Boyd thought about running against U.S. Sen. Johnny Isakson (R-Ga.) but knew the popular Isakson would beat him, badly. One morning while running on his treadmill, he decided he would run for governor.
Boyd isn’t intimidated by his opposition or impressed by the current members of the General Assembly. Get rid of them all, he has said, despite the fact most are fellow Republicans. He accuses other candidates of being ethically challenged and says former Secretary of State Karen Handel isn’t qualified to be governor because she doesn’t have a college degree.
Boyd is annoyed when it’s assumed he’s another Guy Millner. Millner, like Boyd, was a wealthy businessman who burst onto the scene with a self-funded bid for governor in 1994. Millner was the GOP nominee but lost that race and statewide runs in 1996 and 1998.
“I object to being compared with Guy Millner,” Boyd said. “Don’t compare me to someone else.”
Campaigns like the one Boyd is launching tend to have a short shelf life, said Chuck Clay, a former state Republican Party chairman and former state senator from Marietta.
“You never say never in politics or business,” Clay said. “Ross Perot showed what can happen with money and a message. But remember where Perot ended up.”
But, Clay said, should Boyd and the GOP fail to resolve their beef over the loyalty oath, Boyd could cause problems for Republicans in November if he carries through on his threat to run as an independent.

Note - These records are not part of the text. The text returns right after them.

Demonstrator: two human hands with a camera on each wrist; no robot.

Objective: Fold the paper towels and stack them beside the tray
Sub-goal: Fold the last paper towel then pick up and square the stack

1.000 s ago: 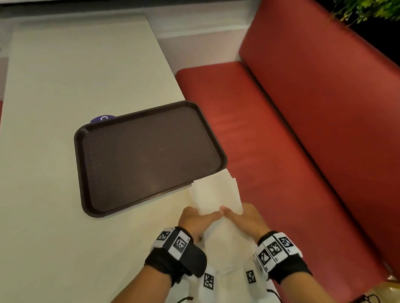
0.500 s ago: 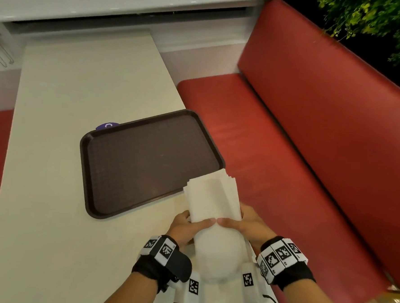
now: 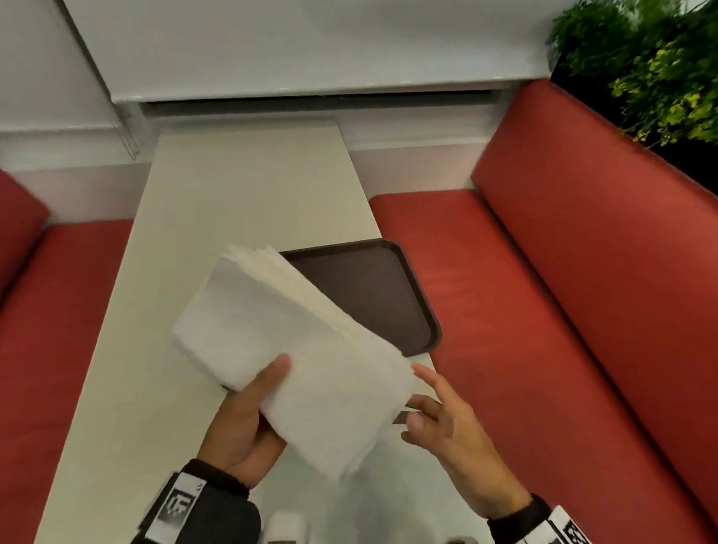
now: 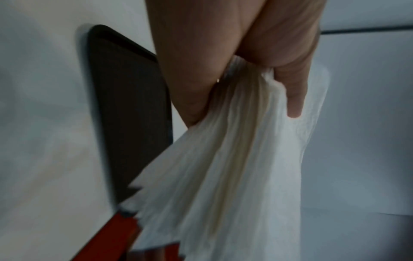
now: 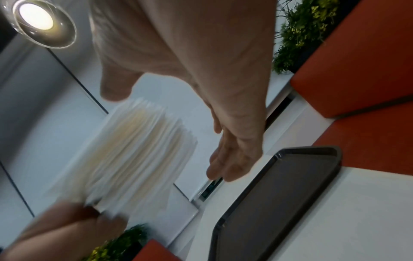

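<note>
Pale table (image 3: 235, 205), brown tray (image 3: 372, 298) atop.

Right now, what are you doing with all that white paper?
A person is sitting at a pale table between red benches, sorting paper towels. The left hand grips a thick stack of white paper towels and holds it up in the air, above the table. The right hand is open beside the stack, fingers spread, not gripping anything. The dark brown plastic tray lies on the table behind the stack. No towels are stacked beside it yet.
</note>
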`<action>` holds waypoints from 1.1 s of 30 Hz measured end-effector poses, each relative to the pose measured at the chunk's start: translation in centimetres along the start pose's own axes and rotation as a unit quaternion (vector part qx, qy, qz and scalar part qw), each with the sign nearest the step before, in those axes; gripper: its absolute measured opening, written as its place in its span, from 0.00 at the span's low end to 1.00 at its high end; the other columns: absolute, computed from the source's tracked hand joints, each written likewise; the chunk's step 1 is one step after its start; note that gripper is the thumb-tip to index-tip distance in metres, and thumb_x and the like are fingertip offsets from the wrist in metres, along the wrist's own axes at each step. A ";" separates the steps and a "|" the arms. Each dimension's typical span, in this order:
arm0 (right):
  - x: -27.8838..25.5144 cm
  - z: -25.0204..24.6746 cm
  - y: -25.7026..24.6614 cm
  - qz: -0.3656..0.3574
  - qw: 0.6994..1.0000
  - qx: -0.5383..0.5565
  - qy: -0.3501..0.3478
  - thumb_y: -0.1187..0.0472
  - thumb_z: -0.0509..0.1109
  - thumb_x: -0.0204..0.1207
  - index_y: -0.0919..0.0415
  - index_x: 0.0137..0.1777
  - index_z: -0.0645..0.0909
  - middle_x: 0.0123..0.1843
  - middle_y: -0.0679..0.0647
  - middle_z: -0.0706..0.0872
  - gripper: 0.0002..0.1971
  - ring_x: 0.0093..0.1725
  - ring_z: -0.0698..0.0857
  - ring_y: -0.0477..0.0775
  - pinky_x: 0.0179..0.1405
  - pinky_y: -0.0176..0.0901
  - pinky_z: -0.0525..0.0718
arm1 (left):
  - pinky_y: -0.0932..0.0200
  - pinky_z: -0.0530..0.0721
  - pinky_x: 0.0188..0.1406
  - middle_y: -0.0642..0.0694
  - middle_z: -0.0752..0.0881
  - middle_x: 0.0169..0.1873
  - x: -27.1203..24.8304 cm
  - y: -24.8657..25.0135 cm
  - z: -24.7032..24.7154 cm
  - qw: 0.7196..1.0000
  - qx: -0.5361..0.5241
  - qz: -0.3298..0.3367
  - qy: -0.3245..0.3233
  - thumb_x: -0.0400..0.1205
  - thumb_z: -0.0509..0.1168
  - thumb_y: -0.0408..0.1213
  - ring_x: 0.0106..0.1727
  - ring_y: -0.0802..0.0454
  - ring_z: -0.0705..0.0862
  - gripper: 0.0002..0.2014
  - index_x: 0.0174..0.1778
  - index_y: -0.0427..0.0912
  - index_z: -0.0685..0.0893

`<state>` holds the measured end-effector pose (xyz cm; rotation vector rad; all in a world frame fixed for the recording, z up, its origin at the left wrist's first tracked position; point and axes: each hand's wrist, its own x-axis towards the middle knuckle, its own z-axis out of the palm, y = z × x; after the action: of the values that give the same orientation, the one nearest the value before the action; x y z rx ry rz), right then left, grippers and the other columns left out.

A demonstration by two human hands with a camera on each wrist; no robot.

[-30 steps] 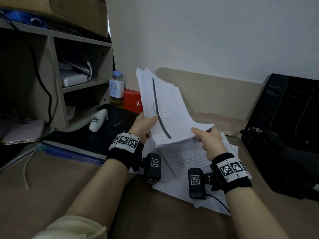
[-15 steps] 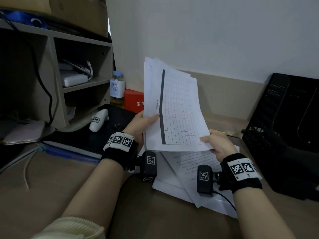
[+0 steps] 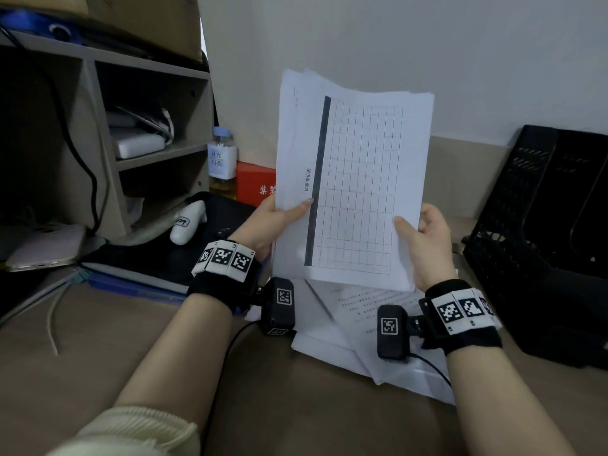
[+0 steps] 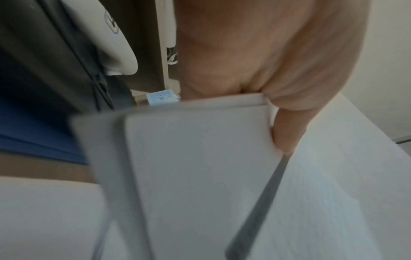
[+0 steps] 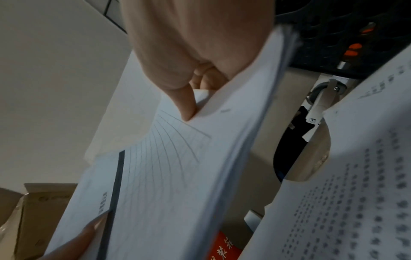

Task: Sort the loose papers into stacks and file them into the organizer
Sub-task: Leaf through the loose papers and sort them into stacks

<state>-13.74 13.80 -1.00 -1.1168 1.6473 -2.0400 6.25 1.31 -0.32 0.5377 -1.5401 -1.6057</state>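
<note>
Across the desk (image 3: 98, 373) I see, at far right, the black organizer (image 3: 539, 245); loose papers (image 3: 332, 343) lie beside it. Above them I hold a stack of grid sheets (image 3: 355, 179) upright. My left hand (image 3: 273, 222) pinches its lower left edge, thumb on front; my right hand (image 3: 424, 241) pinches the lower right corner.

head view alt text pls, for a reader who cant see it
Both hands hold a stack of papers upright above a desk, left hand at its left edge, right hand at its lower right. More loose papers lie beneath; a black organizer stands at right.
</note>
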 end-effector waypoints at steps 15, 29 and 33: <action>-0.5 0.9 -0.2 0.044 0.998 0.033 -0.043 0.61 0.70 0.79 0.53 0.55 0.82 0.50 0.44 0.89 0.07 0.46 0.88 0.38 0.38 0.29 0.84 | 0.57 0.81 0.67 0.47 0.88 0.62 0.3 -1.1 -0.1 0.994 0.096 -0.022 -0.056 0.81 0.71 0.35 0.63 0.56 0.86 0.17 0.66 0.42 0.83; 0.2 0.9 2.4 0.203 0.974 -0.040 -0.096 0.47 0.70 0.78 0.56 0.66 0.79 0.59 0.50 0.88 0.20 0.60 0.85 0.53 0.62 0.50 0.81 | 0.50 0.82 0.68 0.50 0.90 0.56 0.8 -3.4 0.0 0.990 0.114 -0.079 -0.008 0.75 0.77 0.40 0.60 0.53 0.87 0.18 0.60 0.44 0.87; 0.4 -0.4 2.2 0.206 0.968 -0.061 -0.132 0.45 0.71 0.76 0.56 0.68 0.79 0.60 0.50 0.88 0.24 0.60 0.86 0.52 0.62 0.53 0.83 | 0.54 0.84 0.64 0.53 0.90 0.55 0.7 -3.6 -0.5 0.987 0.135 -0.085 -0.003 0.73 0.78 0.45 0.59 0.56 0.87 0.15 0.54 0.50 0.87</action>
<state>-14.82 13.19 -2.94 -0.9383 1.7123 -1.4822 5.25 0.11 -3.70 0.8321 -1.7693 -1.5328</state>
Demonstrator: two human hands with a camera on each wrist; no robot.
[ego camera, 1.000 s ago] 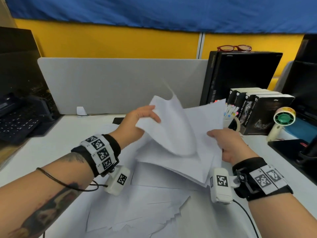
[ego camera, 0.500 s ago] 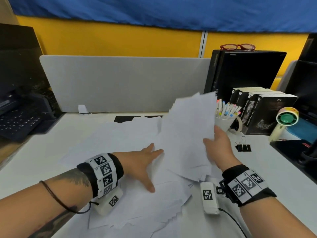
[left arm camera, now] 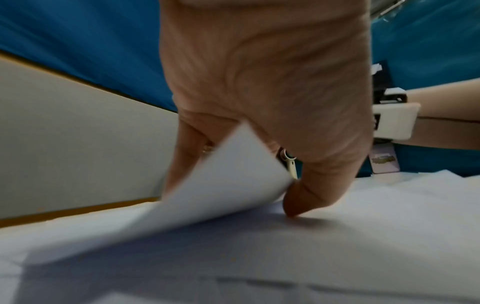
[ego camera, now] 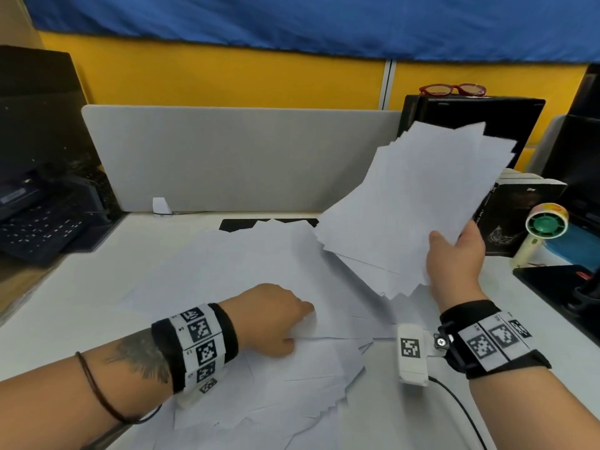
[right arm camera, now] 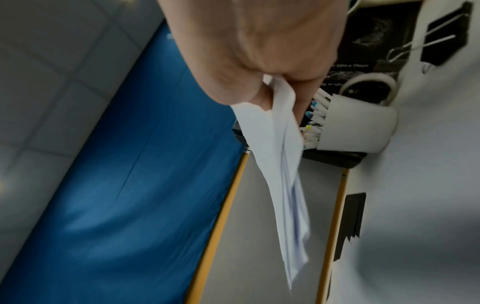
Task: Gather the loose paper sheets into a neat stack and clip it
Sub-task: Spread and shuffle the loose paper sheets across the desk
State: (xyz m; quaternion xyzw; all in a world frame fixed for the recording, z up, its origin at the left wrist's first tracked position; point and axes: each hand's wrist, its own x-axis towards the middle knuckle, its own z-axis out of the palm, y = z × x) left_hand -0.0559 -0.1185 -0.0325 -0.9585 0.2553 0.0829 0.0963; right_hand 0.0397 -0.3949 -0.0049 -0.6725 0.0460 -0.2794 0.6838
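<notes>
Several loose white sheets (ego camera: 246, 264) lie spread over the white desk (ego camera: 65, 303). My right hand (ego camera: 454, 254) holds a fanned bundle of sheets (ego camera: 412, 203) raised above the desk's right side, thumb on top; in the right wrist view the bundle (right arm camera: 283, 164) hangs edge-on from that hand (right arm camera: 259, 61). My left hand (ego camera: 276, 319) is low on the pile, pinching the edge of one sheet (ego camera: 308, 326). In the left wrist view that sheet's corner (left arm camera: 221, 185) curls up between my fingers while my thumb (left arm camera: 306, 197) presses the paper. A black binder clip (right arm camera: 446, 35) lies on the desk near the mug.
A grey divider panel (ego camera: 240, 157) closes the desk's back. A white mug of pens (right arm camera: 358, 125), black books (ego camera: 519, 216) and a small fan (ego camera: 545, 225) stand at the right. A black keyboard (ego camera: 39, 228) sits at the left. Red glasses (ego camera: 453, 89) rest on a black box.
My right hand has lifted the bundle up and to the right. My left hand, flat on the pile half a second ago, has drawn back and now pinches a sheet's edge.
</notes>
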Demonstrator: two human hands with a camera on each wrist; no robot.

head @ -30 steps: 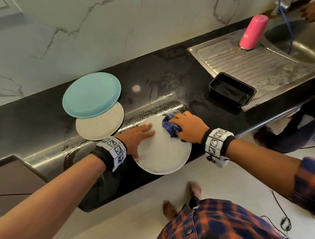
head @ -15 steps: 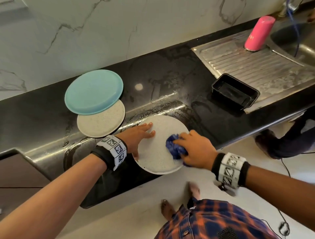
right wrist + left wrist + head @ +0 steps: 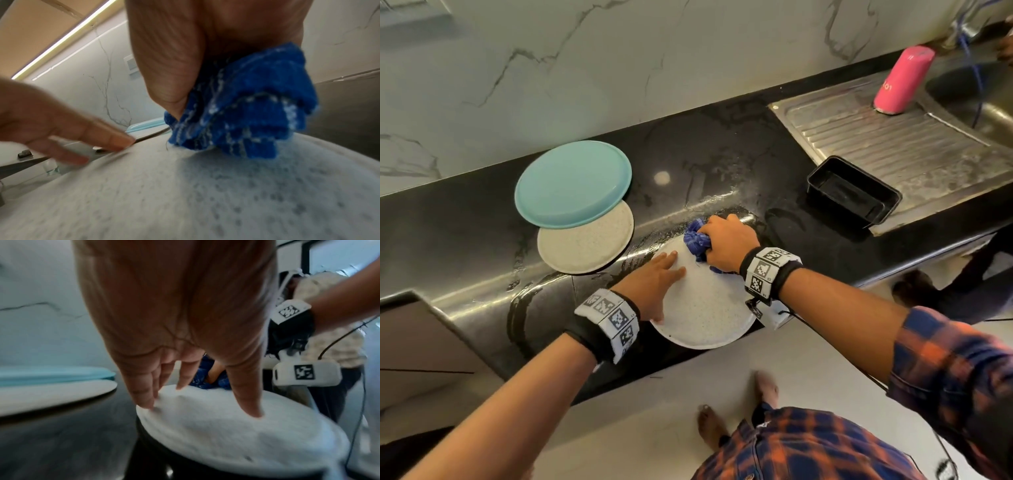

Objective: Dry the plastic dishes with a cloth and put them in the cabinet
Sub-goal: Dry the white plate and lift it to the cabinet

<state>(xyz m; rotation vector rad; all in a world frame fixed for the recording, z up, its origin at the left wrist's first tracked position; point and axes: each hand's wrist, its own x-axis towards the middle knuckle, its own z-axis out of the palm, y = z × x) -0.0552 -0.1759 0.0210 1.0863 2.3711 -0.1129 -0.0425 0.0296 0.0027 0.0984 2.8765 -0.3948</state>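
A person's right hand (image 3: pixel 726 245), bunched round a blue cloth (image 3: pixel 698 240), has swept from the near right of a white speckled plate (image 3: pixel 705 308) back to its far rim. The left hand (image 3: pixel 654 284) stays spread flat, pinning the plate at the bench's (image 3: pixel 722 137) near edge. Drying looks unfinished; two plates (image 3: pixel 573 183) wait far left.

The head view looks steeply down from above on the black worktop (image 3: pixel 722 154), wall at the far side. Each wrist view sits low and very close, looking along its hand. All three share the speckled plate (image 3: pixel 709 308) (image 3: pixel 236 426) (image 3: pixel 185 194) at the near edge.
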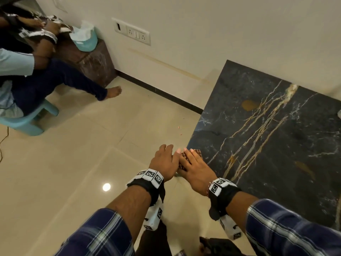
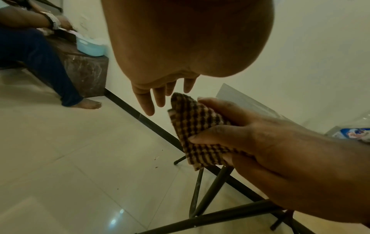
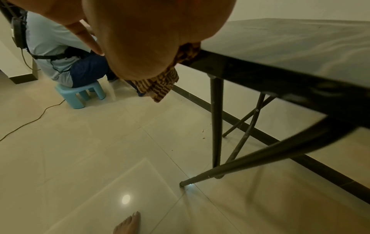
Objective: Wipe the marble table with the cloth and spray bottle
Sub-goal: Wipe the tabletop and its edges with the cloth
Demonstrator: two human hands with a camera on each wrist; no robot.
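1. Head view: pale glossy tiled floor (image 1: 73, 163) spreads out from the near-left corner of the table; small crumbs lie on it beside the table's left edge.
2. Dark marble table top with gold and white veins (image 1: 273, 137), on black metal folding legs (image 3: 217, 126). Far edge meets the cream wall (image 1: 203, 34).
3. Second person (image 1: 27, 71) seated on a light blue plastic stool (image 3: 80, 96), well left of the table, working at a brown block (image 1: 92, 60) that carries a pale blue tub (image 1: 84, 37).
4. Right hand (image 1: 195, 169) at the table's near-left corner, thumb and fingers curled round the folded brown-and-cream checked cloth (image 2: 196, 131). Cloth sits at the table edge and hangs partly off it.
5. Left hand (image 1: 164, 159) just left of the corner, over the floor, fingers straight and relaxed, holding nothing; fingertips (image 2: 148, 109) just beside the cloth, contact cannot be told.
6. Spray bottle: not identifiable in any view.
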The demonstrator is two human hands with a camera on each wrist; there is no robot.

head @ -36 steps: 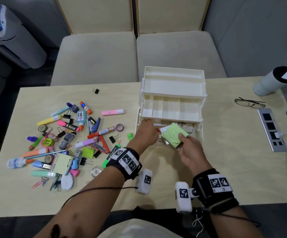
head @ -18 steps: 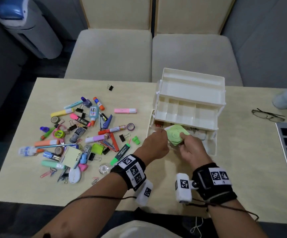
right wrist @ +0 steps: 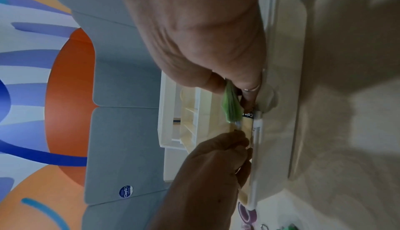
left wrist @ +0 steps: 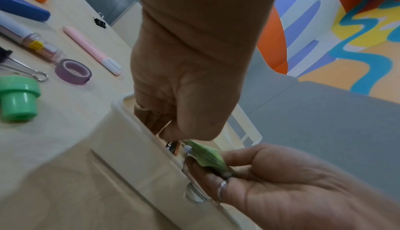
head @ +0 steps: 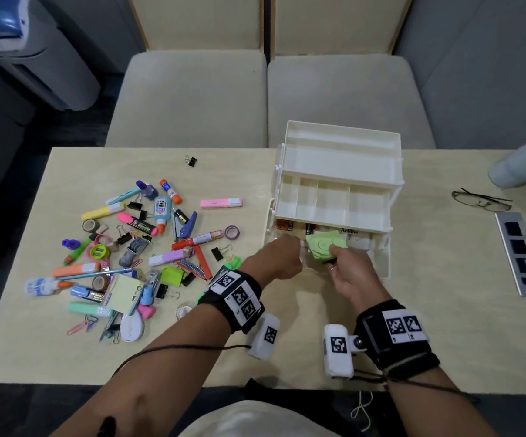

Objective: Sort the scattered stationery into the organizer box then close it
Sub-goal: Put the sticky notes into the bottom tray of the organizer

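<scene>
At the table's (head: 444, 326) far edge, the right hand (head: 348, 275) pinches green sticky notes (head: 324, 247) over the open organizer box's (head: 340, 171) bottom compartment, where the left hand's (head: 282, 258) curled fingers reach in; their grip is hidden.

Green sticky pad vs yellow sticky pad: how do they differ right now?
The green sticky pad is held by the right hand over the organizer box bottom compartment; the yellow sticky pad lies untouched in the pile on the table. Green is tilted, yellow lies flat. Yellow looks larger. Both are square paper pads.
</scene>
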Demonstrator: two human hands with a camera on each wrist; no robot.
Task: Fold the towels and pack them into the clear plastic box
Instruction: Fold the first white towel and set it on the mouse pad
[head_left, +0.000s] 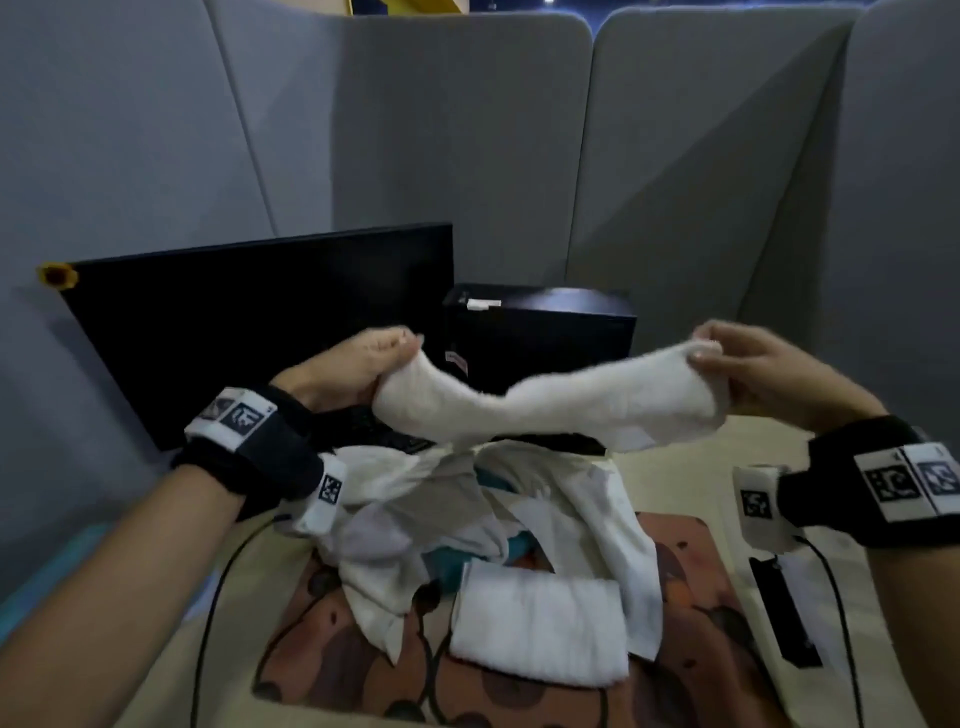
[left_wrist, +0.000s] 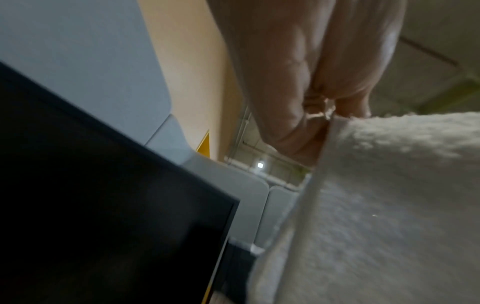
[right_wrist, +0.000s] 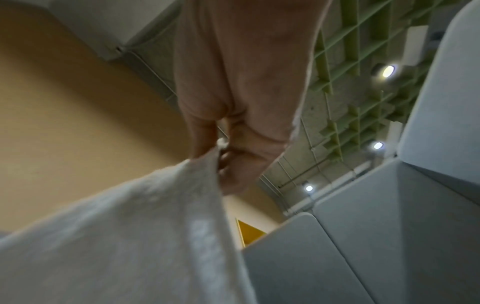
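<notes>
A white fluffy towel (head_left: 545, 405) hangs stretched in the air between both hands, sagging in the middle. My left hand (head_left: 363, 364) pinches its left end, and my right hand (head_left: 727, 358) pinches its right end. The left wrist view shows the fingers (left_wrist: 306, 115) closed on the towel's edge (left_wrist: 376, 185); the right wrist view shows the fingers (right_wrist: 233, 148) pinching a corner of the towel (right_wrist: 130, 236). Below lies a heap of crumpled white cloths (head_left: 467, 509), and a folded white towel (head_left: 540, 629) rests in front of it. No clear plastic box can be made out.
A black monitor (head_left: 249, 327) leans against the grey partition (head_left: 415, 130) at the back left, with a black box (head_left: 540, 332) beside it. A brown patterned mat (head_left: 701, 649) covers the cream table (head_left: 675, 483). Cables (head_left: 208, 597) run from both wrist bands.
</notes>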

“It certainly creates much greater potential that he becomes a true spoiler,” Clay said, because Boyd would likely siphon votes away from the Republican nominee.
Getting his message out
There’s still the question of how a political unknown persuades enough voters over the next three months to make him their nominee for governor. Even with $2 million.
Boyd won’t give away much about his strategy. He references six degrees of separation, the concept that everyone is connected to everyone else within six steps.
He gets his message to one person, who sends it on to more. “Pretty soon your message can go through a tremendous number of people and somewhere you’re all connected,” he said.
He has no plans to hire a political consultant, although at least five have called to offer their services. He sent them all packing because they all wanted him to change — change who he is, change how he talks.
They wanted him to spend his $2 million on TV ads. But Boyd said in his real estate business, he advertised little.
Boyd knows that once he deposited that $2 million into his campaign account, he could only get $250,000 back under state law. Boyd didn’t become rich by squandering cash, making it unlikely he’d let it go to waste.
And anyway, after he decided to run, Boyd’s adult son asked if his father had “lost his ever-loving mind.” Boyd’s response:
“I said I have no choice, son. I feel duty-bound to do this.”